GIVEN MATERIAL: Begin

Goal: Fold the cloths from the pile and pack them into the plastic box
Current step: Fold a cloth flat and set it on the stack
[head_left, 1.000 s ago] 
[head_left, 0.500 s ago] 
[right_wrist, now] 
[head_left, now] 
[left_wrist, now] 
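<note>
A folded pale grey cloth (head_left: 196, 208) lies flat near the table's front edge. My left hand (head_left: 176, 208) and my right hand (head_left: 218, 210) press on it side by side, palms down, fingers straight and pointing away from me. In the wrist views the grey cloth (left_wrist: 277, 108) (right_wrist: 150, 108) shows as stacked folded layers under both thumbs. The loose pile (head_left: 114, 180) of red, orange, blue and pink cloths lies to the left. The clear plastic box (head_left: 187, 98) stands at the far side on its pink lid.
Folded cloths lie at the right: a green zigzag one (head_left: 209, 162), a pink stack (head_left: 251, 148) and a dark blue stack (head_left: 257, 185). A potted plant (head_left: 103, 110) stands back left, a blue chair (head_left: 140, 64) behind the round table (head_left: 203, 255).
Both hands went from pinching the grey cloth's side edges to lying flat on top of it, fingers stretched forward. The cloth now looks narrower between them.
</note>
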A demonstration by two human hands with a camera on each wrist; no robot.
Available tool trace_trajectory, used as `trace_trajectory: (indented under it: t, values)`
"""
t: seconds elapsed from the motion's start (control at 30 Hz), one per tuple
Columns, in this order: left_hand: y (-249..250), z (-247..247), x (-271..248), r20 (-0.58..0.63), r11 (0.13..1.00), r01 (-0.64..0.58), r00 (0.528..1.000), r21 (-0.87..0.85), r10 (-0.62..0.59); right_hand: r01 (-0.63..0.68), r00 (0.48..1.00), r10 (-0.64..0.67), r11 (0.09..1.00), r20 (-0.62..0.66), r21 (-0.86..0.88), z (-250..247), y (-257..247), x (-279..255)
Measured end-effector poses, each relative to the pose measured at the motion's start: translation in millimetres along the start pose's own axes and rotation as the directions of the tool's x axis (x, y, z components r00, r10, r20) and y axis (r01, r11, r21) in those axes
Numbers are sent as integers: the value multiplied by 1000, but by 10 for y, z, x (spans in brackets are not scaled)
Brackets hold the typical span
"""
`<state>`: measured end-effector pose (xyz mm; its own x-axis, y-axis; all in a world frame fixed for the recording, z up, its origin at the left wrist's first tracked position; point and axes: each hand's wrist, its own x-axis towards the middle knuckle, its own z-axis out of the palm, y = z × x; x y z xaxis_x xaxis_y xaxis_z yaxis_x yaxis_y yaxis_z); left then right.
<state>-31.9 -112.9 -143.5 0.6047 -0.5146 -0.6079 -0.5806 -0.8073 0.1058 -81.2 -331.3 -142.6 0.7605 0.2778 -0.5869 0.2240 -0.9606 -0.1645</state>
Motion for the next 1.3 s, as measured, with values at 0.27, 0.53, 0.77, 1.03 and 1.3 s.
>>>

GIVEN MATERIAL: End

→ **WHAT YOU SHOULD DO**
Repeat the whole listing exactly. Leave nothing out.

→ **RESULT BELOW**
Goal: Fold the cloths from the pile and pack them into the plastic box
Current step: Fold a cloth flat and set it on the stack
[head_left, 1.000 s ago] 
[head_left, 0.500 s ago] 
[right_wrist, now] 
[head_left, now] 
[left_wrist, now] 
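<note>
A folded pale grey cloth (head_left: 196, 208) lies flat near the table's front edge. My left hand (head_left: 176, 208) and my right hand (head_left: 218, 210) press on it side by side, palms down, fingers straight and pointing away from me. In the wrist views the grey cloth (left_wrist: 277, 108) (right_wrist: 150, 108) shows as stacked folded layers under both thumbs. The loose pile (head_left: 114, 180) of red, orange, blue and pink cloths lies to the left. The clear plastic box (head_left: 187, 98) stands at the far side on its pink lid.
Folded cloths lie at the right: a green zigzag one (head_left: 209, 162), a pink stack (head_left: 251, 148) and a dark blue stack (head_left: 257, 185). A potted plant (head_left: 103, 110) stands back left, a blue chair (head_left: 140, 64) behind the round table (head_left: 203, 255).
Both hands went from pinching the grey cloth's side edges to lying flat on top of it, fingers stretched forward. The cloth now looks narrower between them.
</note>
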A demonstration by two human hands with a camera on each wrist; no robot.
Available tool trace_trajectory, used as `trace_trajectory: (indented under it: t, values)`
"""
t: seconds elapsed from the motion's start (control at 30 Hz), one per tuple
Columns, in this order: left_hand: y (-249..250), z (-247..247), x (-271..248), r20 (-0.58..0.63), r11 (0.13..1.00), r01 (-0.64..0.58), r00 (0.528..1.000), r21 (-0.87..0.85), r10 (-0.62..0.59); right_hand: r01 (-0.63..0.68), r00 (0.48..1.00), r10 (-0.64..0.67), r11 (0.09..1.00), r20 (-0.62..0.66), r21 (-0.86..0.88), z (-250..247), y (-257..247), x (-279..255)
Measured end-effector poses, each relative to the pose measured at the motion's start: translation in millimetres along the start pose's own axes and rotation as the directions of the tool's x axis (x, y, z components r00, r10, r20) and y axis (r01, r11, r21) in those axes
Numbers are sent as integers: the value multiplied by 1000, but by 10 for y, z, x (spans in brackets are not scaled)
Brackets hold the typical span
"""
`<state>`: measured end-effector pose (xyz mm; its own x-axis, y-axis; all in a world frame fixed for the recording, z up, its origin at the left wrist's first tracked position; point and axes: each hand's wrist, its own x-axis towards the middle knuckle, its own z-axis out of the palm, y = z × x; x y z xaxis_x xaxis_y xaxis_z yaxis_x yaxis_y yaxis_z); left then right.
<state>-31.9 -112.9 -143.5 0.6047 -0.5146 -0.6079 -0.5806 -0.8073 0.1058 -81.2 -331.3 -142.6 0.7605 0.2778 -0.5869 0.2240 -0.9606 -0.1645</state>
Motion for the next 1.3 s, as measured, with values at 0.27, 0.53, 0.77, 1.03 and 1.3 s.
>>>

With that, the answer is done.